# Requirement:
Find and copy every line in the records that includes the string "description".
──────── Supplied information
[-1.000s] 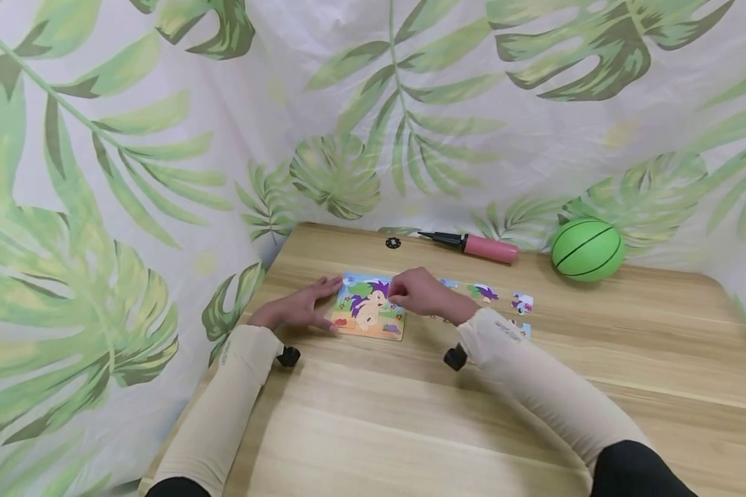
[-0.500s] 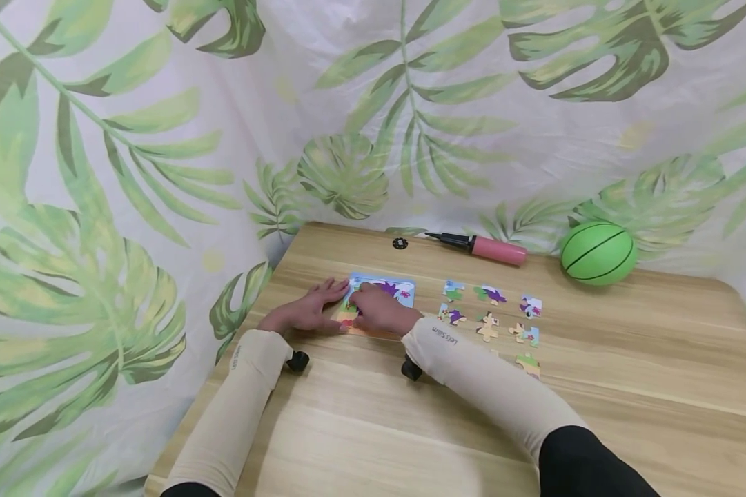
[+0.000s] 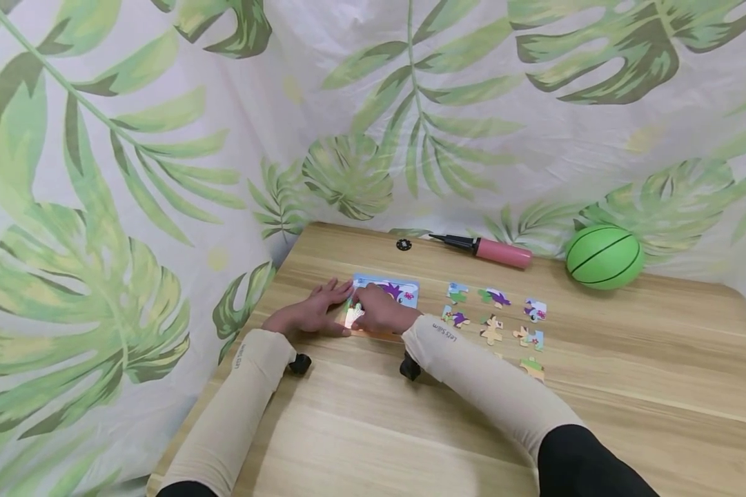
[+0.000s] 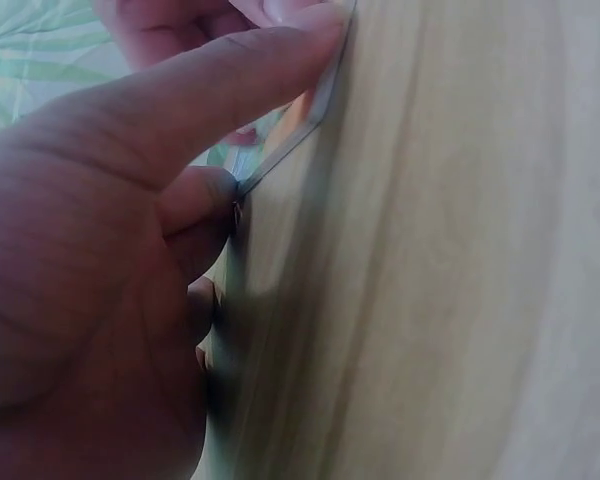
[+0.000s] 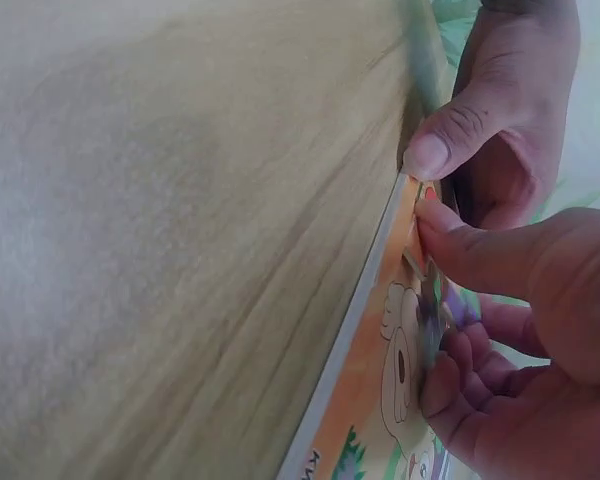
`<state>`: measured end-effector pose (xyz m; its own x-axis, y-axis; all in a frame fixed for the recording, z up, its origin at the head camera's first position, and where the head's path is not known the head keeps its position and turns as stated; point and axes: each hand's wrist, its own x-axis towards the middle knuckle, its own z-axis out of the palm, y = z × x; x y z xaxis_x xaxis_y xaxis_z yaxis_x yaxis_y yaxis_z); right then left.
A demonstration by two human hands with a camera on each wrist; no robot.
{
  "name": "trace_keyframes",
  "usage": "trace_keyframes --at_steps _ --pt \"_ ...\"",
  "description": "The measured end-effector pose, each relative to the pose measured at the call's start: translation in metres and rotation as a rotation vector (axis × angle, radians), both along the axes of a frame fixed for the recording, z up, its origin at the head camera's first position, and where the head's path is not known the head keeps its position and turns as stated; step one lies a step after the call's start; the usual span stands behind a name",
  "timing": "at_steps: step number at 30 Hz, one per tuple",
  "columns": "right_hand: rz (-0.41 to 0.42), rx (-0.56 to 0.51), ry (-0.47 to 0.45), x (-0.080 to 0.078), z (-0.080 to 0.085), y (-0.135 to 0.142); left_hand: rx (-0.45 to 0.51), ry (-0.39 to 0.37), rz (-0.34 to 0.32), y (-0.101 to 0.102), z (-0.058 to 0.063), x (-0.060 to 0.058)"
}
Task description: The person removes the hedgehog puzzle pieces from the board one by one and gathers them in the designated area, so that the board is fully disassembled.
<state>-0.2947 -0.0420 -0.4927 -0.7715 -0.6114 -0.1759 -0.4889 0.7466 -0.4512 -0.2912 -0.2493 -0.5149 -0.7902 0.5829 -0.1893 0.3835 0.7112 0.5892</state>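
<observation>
A puzzle board (image 3: 410, 290) with a cartoon picture lies on the table, its middle covered by my right hand (image 3: 384, 310). Thumb and fingers of that hand pinch a puzzle piece (image 3: 354, 316) over the board's left part; the piece is tilted and shines with glare. In the right wrist view the board (image 5: 330, 410) shows its orange bottom edge beside the right hand (image 5: 550, 320). My left hand (image 3: 310, 310) steadies the board's left side, fingers spread along the edge. Its thumb (image 4: 250, 75) presses at the near corner.
Several loose puzzle pieces (image 3: 492, 328) lie in rows right of the board. Behind are a small black disc (image 3: 404, 244), a pink hand pump (image 3: 503, 252) and a green ball (image 3: 605, 257). A leaf-print curtain (image 3: 373, 110) hangs along the table's back and left.
The right hand has moved left and nearer across the board, uncovering the loose pieces. Its puzzle piece has tilted and now catches light. The left hand stays at the board's left edge.
</observation>
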Motion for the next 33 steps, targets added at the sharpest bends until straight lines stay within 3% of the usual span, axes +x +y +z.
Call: trace_keyframes --at_steps 4,7,13,16,20,23,27,33 --pt "-0.026 -0.097 -0.023 -0.004 0.001 0.007 0.007 0.001 -0.005 0.003 -0.001 -0.002" --pt "-0.072 -0.177 -0.028 -0.007 0.012 0.021 0.017 0.003 -0.013 0.006 -0.001 -0.004" --pt "-0.222 -0.313 -0.093 0.000 0.042 0.081 -0.005 0.003 0.010 0.006 -0.001 -0.003" --pt "-0.272 -0.340 -0.149 0.007 0.047 0.117 0.003 0.006 0.049 0.005 -0.001 -0.001" --pt "-0.304 -0.274 -0.174 0.018 0.035 0.157 0.050 0.021 0.103 0.007 -0.001 0.002" --pt "-0.285 -0.208 -0.183 0.024 0.021 0.174 0.041 0.034 0.113 0.011 -0.002 0.003" --pt "-0.252 -0.187 -0.176 0.028 0.011 0.181 0.015 0.050 0.121 0.014 -0.004 0.003" --pt "-0.260 -0.168 -0.166 0.026 0.009 0.180 0.007 0.065 0.129 0.015 -0.005 0.005"
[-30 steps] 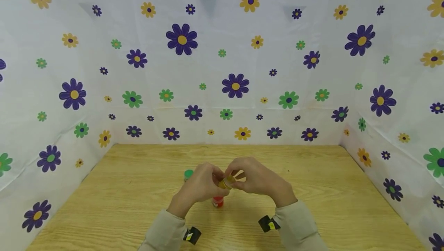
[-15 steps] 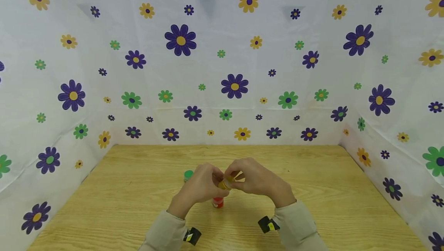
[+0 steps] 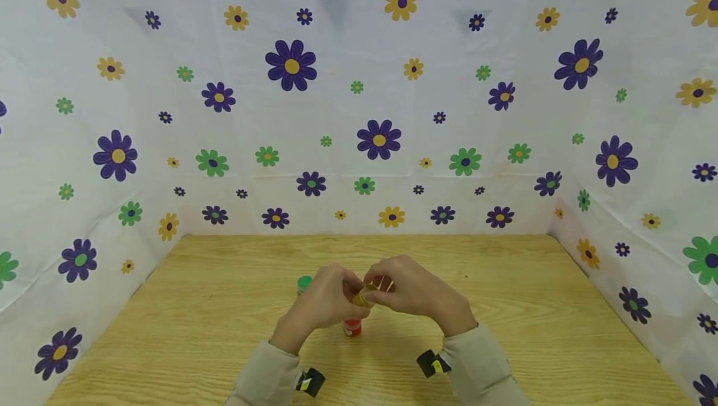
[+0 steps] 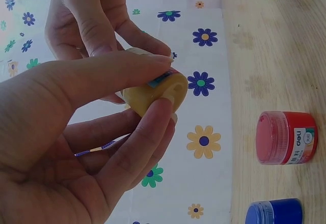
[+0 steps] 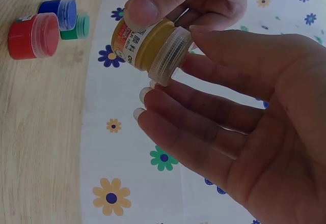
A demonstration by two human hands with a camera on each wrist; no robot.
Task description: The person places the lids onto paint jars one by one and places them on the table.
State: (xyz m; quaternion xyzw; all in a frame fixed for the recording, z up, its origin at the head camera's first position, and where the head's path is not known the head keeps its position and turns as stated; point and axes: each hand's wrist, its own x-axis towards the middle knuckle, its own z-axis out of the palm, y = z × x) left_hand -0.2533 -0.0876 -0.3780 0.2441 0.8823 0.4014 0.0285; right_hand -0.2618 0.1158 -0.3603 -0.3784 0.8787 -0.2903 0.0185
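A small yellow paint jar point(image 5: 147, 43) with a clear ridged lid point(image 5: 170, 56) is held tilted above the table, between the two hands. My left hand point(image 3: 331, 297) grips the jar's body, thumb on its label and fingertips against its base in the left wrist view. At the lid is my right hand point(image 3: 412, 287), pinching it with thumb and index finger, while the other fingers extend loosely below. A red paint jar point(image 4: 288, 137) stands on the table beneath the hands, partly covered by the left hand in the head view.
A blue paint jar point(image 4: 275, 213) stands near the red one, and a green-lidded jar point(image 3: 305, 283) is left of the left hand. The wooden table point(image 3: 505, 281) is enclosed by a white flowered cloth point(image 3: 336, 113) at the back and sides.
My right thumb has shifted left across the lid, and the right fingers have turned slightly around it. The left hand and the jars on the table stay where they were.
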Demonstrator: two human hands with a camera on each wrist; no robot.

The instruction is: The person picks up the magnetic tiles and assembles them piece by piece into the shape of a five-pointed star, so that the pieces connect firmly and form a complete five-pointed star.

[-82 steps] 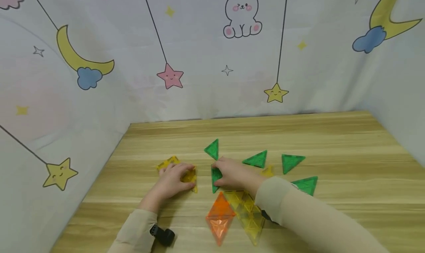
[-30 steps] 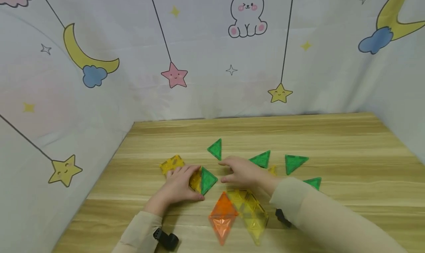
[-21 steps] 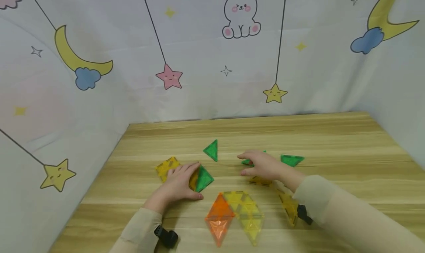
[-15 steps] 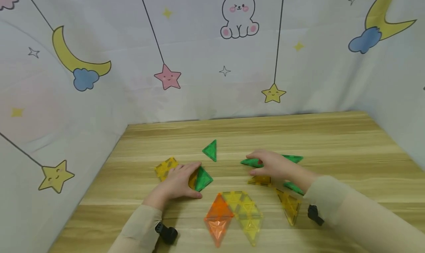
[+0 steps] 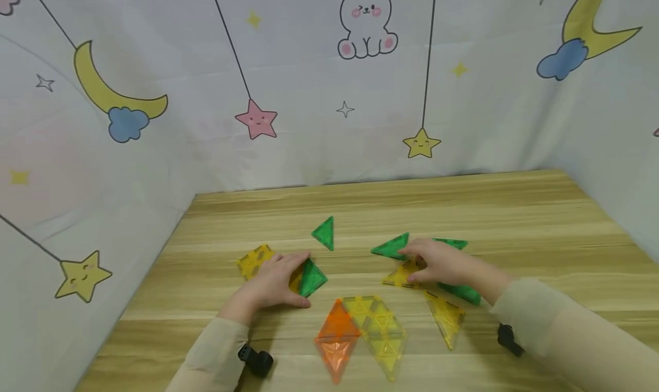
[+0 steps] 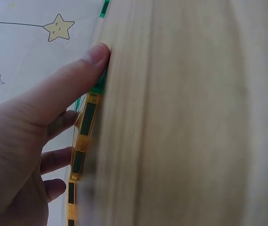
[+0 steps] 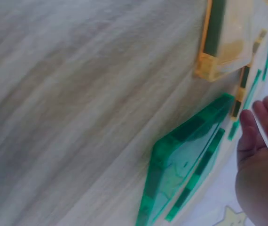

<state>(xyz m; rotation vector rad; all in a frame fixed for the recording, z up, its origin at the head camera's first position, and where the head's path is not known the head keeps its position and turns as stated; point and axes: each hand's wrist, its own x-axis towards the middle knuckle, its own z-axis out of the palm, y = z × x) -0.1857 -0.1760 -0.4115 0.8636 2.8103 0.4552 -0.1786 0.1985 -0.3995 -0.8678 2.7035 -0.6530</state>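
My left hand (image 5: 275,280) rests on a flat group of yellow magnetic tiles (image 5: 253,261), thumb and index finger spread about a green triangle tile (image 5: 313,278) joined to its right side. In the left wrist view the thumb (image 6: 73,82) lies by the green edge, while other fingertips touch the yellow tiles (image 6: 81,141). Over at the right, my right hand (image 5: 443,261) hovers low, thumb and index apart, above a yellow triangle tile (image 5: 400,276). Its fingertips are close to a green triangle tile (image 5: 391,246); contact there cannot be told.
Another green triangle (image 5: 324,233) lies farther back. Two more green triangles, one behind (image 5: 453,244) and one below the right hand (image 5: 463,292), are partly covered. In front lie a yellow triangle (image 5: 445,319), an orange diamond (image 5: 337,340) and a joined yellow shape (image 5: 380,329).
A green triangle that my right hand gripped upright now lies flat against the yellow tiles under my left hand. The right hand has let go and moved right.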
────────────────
# Task result:
  "description": "The measured end-effector pose, each relative to the pose measured at the call's start: translation in metres and rotation as a rotation vector (axis × angle, radians), both along the axes of a frame fixed for the recording, z up, its origin at the head camera's first position, and where the head's path is not known the head keeps its position and turns as stated; step one lies a step after the call's start; the usual span stands behind a name",
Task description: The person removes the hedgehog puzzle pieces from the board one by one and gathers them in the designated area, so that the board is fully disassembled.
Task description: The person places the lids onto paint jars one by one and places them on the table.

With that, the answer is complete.